Since it’s opening in 1982, Epcot has housed Future World as well as the World Showcase. It’s a wonderful integration of technology and culture as they both come together to create a unique experience for all guests, young and old. Much like the other parks at Walt Disney World, Epcot also houses it’s fair share of secrets and mind-blowing facts. Some secrets seem obvious, while others may catch you by surprise. Here is our list of 5 secrets hidden within Epcot:
5. Spaceship Earth
Starting with the iconic Spaceship Earth, there are a few things that Disney trivia buffs will boast about knowing. It is the largest free-standing geodesic sphere in the world, standing at 180 feet tall. Six pylons support the sphere, which weighs almost 16 million pounds (8 thousand tons). In order to support that much weight, the pylons are driven about 120 feet into the ground.

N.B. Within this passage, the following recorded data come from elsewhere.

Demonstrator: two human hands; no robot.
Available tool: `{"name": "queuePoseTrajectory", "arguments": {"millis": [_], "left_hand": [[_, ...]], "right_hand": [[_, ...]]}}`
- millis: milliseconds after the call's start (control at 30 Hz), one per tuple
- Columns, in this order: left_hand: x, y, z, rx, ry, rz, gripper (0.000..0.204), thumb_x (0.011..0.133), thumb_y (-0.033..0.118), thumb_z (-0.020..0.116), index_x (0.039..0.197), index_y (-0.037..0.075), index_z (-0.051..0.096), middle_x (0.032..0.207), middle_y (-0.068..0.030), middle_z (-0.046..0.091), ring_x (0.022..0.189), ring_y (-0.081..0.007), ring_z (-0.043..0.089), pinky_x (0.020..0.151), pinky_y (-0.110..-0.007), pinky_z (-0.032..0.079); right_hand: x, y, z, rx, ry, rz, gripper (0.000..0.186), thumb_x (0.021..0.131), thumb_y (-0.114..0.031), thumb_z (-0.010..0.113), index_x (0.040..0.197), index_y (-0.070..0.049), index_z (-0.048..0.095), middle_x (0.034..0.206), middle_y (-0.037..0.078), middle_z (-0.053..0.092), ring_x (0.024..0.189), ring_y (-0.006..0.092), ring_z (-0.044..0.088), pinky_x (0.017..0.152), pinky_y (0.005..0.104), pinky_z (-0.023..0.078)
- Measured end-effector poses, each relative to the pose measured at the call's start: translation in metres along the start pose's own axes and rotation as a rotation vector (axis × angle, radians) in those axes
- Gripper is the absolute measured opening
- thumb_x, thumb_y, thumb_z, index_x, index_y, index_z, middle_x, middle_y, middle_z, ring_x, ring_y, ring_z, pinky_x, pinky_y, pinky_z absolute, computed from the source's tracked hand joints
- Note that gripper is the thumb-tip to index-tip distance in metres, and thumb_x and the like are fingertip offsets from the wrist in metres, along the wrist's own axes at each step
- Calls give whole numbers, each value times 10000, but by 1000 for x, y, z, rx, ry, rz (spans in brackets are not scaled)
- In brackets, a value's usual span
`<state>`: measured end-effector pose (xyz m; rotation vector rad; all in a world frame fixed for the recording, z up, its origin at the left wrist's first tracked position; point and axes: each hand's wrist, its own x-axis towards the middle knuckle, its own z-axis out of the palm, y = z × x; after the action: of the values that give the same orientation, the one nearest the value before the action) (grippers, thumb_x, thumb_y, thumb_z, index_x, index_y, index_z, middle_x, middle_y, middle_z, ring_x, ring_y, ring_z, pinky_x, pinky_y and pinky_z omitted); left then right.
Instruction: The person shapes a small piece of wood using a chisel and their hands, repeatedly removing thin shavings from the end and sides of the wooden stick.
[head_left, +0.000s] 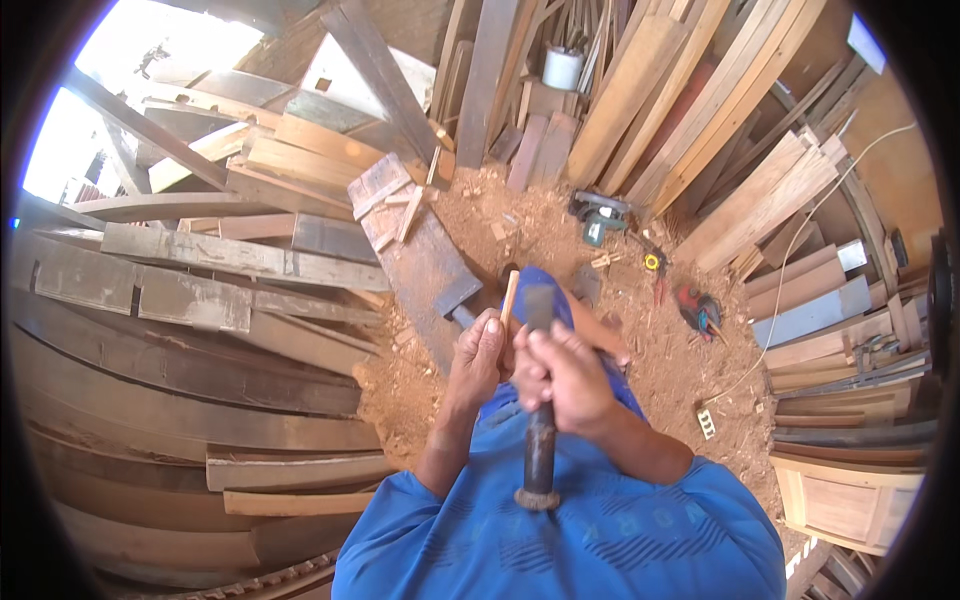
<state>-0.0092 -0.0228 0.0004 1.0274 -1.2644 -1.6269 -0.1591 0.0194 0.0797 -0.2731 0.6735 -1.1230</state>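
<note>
My left hand (pixel 479 357) is closed round a thin, light wooden stick (pixel 511 294), which points up and away from me. Just to its right, my right hand (pixel 570 380) grips a large chisel (pixel 540 455). Its dark handle with a worn round end points toward my chest, and its wide blade points away, slightly blurred. The two hands are close together above my lap. Beyond my left hand, a hammer (pixel 460 293) rests on a worn plank (pixel 428 258) strewn with sawdust, its handle partly hidden behind that hand.
Sawdust covers the floor (pixel 680 370). Right of the plank lie a green power tool (pixel 595 226), a yellow tape measure (pixel 652 262), red-handled pliers (pixel 659 291) and a white power strip (pixel 706 424). Stacked boards (pixel 200 345) crowd the left; leaning timber (pixel 630 95) and a white can (pixel 563 69) stand ahead.
</note>
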Motion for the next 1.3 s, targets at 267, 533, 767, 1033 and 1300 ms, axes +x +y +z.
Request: {"name": "queuePoseTrajectory", "arguments": {"millis": [267, 533, 767, 1033, 1300], "left_hand": [[-12, 22, 17, 366, -40, 216, 229, 1012, 141, 404, 1049, 10, 588, 783, -135, 590, 698, -202, 585, 628, -326, 464], [-98, -26, 11, 331, -92, -346, 261, 1019, 236, 442, 928, 43, 592, 610, -35, 449, 578, -113, 463, 546, -299, 404], [-3, 9, 3, -72, 96, 50, 318, 1055, 285, 333, 1007, 59, 552, 646, 30, 429, 544, -65, 362, 501, -223, 311], [-4, 25, 35, -281, -298, -262, 356, 1031, 372, 379, 999, 77, 576, 609, -20, 539, 438, -84, 406, 414, -238, 328], [-24, 15, 35, -194, -290, -145, 331, 1042, 331, 372, 985, 54, 545, 616, -5, 493, 502, -79, 431, 470, -214, 349]], "right_hand": [[-19, 13, 8, -111, -13, -1, 158, 1007, -247, 435, 985, -96, 472, 654, -40, 369, 461, 37, 344, 452, 244, 395], [-62, -20, -2, -193, -3, -333, 138, 1006, -216, 446, 1024, -79, 445, 672, 5, 434, 503, 86, 420, 464, 297, 449], [-22, 13, -30, -137, -10, 49, 237, 976, -216, 507, 1137, -42, 499, 728, 14, 473, 616, 107, 504, 550, 344, 513], [5, -41, -20, -598, 87, -370, 343, 953, -205, 577, 1229, -2, 549, 656, -3, 555, 509, 32, 467, 450, 196, 379], [24, -35, -41, -679, 170, -365, 180, 940, -232, 615, 936, -53, 630, 677, -38, 546, 530, 28, 459, 463, 198, 375]]}}
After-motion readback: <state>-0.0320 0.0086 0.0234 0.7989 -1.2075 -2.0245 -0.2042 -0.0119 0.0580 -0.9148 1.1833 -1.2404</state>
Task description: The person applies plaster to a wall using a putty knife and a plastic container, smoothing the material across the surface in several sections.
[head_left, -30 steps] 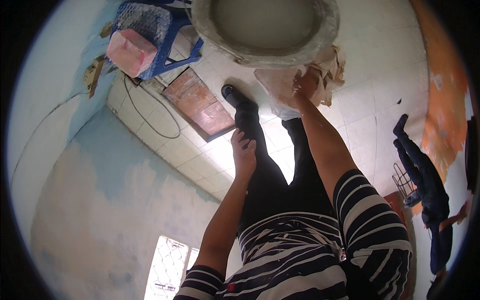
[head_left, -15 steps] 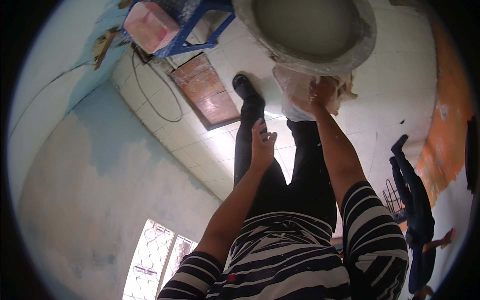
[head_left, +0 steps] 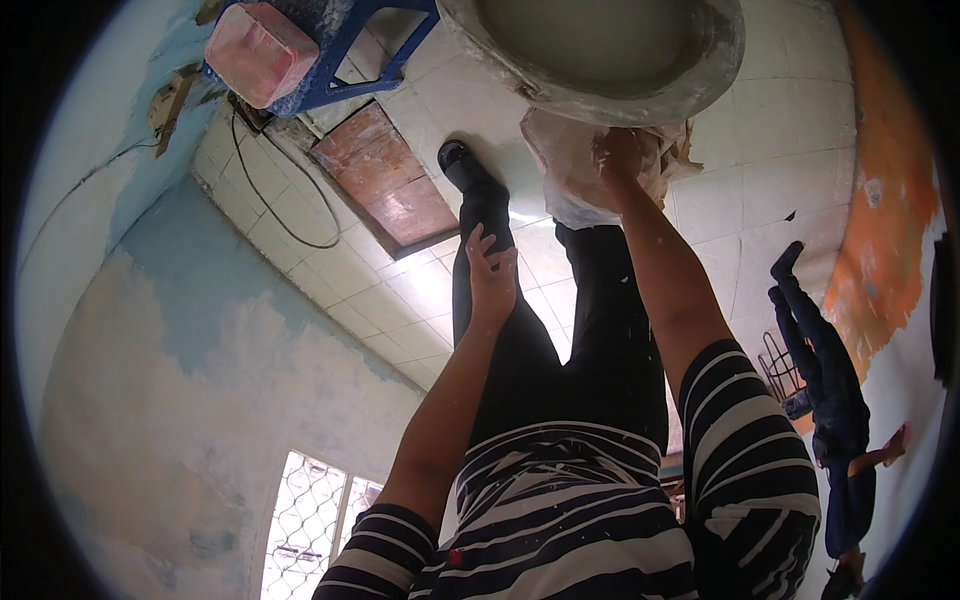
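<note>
My right hand (head_left: 618,155) is closed on a crumpled, whitish plastic bag (head_left: 565,165), its fingertips partly hidden among the folds. The bag is just below the near rim of a large round basin (head_left: 590,105), crusted with pale grey residue and holding cloudy grey-white liquid. My left hand (head_left: 491,278) hangs in front of my left leg. Its fingers are apart and it holds nothing.
A pink-white smeared tub (head_left: 258,58) rests on a blue plastic stool (head_left: 325,90) at upper left. Near it lie a reddish floor panel (head_left: 400,185) and a dark cable (head_left: 285,225). Another person (head_left: 835,400) is at right, beside an orange patchy wall (head_left: 885,250).
The basin, stool and floor have shifted up and left in view. My right hand stays at the bag; my left hand stays near my leg with its fingers a little straighter.
</note>
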### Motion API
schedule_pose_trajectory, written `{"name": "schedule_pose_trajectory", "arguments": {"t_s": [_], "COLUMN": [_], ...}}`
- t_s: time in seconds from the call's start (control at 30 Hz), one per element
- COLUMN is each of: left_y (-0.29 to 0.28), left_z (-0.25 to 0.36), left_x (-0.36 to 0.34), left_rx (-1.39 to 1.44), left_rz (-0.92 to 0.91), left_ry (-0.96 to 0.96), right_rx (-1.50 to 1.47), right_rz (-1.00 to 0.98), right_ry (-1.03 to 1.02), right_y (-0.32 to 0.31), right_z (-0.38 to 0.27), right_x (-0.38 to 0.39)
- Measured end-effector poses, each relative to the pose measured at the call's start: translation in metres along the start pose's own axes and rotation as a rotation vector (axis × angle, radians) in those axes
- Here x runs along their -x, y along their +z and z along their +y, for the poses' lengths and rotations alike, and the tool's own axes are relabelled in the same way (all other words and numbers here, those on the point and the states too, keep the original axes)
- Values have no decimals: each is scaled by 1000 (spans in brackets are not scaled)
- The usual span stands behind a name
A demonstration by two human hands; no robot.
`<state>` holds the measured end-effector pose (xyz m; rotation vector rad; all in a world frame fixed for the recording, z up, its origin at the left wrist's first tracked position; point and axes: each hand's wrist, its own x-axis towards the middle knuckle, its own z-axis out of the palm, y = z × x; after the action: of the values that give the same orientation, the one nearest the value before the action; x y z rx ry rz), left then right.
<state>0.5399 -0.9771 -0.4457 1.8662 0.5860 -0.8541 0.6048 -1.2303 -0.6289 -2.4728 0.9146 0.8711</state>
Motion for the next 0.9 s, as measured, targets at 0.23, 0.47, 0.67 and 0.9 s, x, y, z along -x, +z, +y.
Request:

Spaceship Earth is covered by 11,324 isosceles triangles made of alucabond (a carbon/aluminum compound) which form the outer shell. Speaking of which, the structure actually contains two spheres – the outer shell that we see, and a smaller sphere, sitting two feet inside the outer sphere, which houses the ride. Without a system in place, guests standing underneath Spaceship Earth would be drenched. Instead, rain is collected through a series of gutters that redirect the water to replenish the World Showcase Lagoon.
Premiering in October 1999, Illuminations has been running nightly over the World Showcase Lagoon. Torches were installed to celebrate the centuries past. 19 torches sit around the perimeter of the lagoon with the 20th torch revealed in the globe. The 21st century isn’t represented by a torch, but by the blaze of bright white fireworks. Countries around the World Showcase all light up with roughly 5 miles of white lights outlining the structures. The only exception to that is temple in Morocco, which is not lit out of respect for local religious beliefs.
The control booth for Illuminations is located at the top of the Mexico pavilion, which communicates with each barge and directs the show. The second largest barge in the show is the Inferno Barge, which weighs 150,000 pounds and sends balls of fire 40-60 feet in the air using about 400 gallons of liquid propane every night. The largest barge is the Earth Globe, weighing 175 tons, and houses the world’s first spherical LED display (15,000 LEDs). Illuminations goes through 1,105 fireworks in the 13 minute run time.
3. Future World
Future World holds some of the most unique secrets at Epcot. While many guests know about the elaborate underground Utilidors that go under the Magic Kingdom, they may be surprised to learn that Epcot also has it’s own Utilidors. While the ones at Epcot are not as extensive, there is a large U-shaped tunnel that runs from Innoventions East to Innoventions West, curving under Spaceship Earth. Just inside the Electric Umbrella restaurant, be on the look-out for the talking trash can as you open it up, you’ll hear a voice (or a series of voices) talking about your trash. In the heart of Future World is the Fountain of Nations, which runs every 15 minutes. The largest jets can propel the water 150 feet in the air, just 30 feet shy of the top of Spaceship Earth. When all of the jets fire at the same time, there are 2,000 gallons of water in the air.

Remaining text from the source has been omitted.